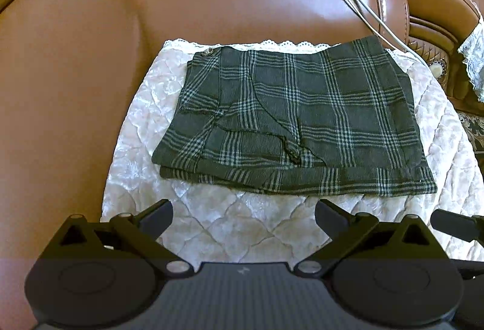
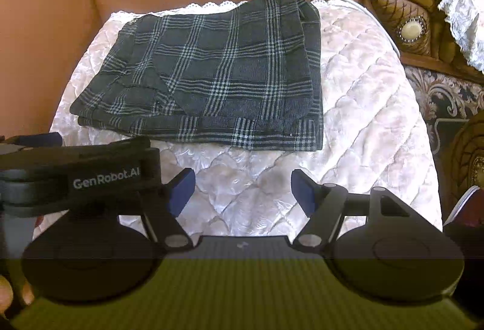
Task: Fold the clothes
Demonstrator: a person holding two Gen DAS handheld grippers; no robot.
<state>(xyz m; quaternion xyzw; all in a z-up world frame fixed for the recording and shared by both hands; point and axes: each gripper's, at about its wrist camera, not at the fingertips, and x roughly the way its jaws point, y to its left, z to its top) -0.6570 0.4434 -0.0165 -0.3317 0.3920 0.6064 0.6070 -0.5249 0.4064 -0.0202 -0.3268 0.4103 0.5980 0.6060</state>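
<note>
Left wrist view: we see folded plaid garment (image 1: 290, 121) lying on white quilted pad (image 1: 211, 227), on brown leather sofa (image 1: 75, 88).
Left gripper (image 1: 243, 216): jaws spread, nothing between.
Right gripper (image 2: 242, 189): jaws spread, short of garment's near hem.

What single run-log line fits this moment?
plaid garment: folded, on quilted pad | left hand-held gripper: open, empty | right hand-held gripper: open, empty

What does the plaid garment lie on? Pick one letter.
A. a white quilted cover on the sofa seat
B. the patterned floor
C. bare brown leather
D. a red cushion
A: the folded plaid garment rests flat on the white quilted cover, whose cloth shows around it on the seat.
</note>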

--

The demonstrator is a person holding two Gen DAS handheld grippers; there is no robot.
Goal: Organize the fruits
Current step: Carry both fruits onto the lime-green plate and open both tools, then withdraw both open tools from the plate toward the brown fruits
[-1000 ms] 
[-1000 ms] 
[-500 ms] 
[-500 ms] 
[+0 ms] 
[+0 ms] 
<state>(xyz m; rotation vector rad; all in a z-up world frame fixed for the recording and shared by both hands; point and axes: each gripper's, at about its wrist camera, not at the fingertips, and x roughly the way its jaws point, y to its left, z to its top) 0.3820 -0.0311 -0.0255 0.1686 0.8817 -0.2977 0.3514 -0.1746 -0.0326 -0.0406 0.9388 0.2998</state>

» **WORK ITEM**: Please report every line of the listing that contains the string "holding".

» **WRITTEN ANSWER**:
Demonstrator: a person holding two Gen DAS handheld grippers; no robot.
The demonstrator is a person holding two Gen DAS handheld grippers; there is no robot.

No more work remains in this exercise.